VTune Performance Analyzer 4.0
Release Notes
Contents
1.0 Overview
2.0 System Requirements
3.0 License Definitions
4.0 Installation
5.0 What's New in Version 4.0
6.0 Getting Started
7.0 Example Programs
8.0 Known Limitations in Version 4.0
9.0 Technical Support and Feedback
1.0 Overview
The VTune Performance Analyzer is designed to provide an integrated tuning environment for Microsoft* Windows* 95, Windows 98, and Windows NT* systems.
Additional information on this software as well as other Intel® software performance products is available at
http://developer.intel.com/vtune.
2.0 System Requirements
Minimum hardware requirements:
- A Pentium® processor-based system and 32 MBytes of RAM. Be sure to use at least the minimum amount of virtual memory that Windows recommends or the VTune analyzer will experience unexpected failures.
- Pentium Pro, Pentium II, Pentium II Xeon, Intel Celeron, or Pentium III processor-based system for event-based sampling.
- Installation requires 40 MBytes of space on the hard disk you specify to install the VTune analyzer on. This may be a local hard disk or a network drive.
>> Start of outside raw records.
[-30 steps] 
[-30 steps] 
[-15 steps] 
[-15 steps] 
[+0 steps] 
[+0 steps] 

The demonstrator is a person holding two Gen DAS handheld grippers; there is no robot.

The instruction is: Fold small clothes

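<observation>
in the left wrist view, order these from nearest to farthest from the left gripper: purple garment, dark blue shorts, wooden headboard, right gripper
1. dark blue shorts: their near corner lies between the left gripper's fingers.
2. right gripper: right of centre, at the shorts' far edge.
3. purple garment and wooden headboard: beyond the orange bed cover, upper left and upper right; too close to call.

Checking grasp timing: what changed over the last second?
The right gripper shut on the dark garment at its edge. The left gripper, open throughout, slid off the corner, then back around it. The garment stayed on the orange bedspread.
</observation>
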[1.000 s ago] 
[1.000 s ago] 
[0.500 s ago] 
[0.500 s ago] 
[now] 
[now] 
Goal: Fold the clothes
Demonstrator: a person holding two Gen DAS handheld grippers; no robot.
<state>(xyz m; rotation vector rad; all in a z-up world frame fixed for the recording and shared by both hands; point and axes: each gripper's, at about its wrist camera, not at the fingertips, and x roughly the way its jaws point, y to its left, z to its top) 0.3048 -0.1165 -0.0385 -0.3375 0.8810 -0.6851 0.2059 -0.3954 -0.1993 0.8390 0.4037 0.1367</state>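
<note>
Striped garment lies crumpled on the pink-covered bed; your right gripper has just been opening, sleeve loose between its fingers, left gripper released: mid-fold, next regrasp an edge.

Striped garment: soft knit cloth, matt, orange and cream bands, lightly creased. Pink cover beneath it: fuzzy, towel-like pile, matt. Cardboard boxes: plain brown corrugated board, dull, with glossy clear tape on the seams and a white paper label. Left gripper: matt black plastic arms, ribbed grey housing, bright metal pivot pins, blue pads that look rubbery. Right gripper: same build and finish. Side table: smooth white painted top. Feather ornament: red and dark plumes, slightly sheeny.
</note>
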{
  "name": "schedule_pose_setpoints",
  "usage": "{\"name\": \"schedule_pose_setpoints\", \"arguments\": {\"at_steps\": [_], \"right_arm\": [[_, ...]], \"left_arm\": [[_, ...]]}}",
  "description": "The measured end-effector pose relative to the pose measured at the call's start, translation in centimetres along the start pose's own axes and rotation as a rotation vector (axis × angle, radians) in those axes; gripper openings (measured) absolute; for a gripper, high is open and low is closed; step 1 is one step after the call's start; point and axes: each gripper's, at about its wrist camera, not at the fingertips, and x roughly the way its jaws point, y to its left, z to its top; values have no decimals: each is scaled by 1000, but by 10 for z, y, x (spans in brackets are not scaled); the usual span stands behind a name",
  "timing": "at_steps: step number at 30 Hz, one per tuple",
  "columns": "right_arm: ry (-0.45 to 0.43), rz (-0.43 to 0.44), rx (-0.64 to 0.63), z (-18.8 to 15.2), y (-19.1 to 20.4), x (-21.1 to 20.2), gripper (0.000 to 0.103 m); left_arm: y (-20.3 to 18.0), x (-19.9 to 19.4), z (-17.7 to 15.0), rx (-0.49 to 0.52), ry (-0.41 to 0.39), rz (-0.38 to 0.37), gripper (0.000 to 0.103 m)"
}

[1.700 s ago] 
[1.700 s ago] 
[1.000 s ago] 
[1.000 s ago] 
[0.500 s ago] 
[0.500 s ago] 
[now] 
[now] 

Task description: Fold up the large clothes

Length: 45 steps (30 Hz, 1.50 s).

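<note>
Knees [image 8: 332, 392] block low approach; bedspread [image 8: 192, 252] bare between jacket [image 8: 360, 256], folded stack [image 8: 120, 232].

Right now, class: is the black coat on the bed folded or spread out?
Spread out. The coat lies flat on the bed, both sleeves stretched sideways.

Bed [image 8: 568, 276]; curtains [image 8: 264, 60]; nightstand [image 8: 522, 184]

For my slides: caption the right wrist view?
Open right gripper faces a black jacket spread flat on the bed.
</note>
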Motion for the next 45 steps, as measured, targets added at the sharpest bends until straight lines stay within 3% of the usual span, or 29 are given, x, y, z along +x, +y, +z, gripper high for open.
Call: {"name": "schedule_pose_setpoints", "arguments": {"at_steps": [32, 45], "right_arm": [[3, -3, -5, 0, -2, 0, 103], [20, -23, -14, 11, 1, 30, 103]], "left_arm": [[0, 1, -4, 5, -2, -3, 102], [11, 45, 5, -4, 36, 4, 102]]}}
- Additionally, 18 MBytes of disk space is required for system files on the drive containing the system directory (assumed in this discussion to be C:). The additional hard disk space on C: is needed for updating and installing the DLLs and OCXs that the VTune analyzer requires to be in the system directory. Even if you install the VTune analyzer on a hard disk other than C:, please make sure that you have 18 MBytes on C:.
Minimum software requirements: Microsoft Windows 95, Windows 98, or Windows NT 4.0 operating system with Service Pack 3 or later. The VTune analyzer has also been tested with Windows 2000 Beta 3 (build 1946.1).
3.0 License Definitions
The VTune analyzer license (
LICENSE.WRI) refers to developer tools that are found in the VTune analyzer installation directory.
4.0 Installation
To install on Windows 95:
Insert the CD into the drive and auto-execution will invoke setup.exe. Make sure that the VTune analyzer is selected to be installed.
Caveats:
When looking at system modules on Windows 95, you can display symbolic information for these modules if you install the symbol files that are distributed with the SDK, DDK, and/or OS distribution diskettes/CDs.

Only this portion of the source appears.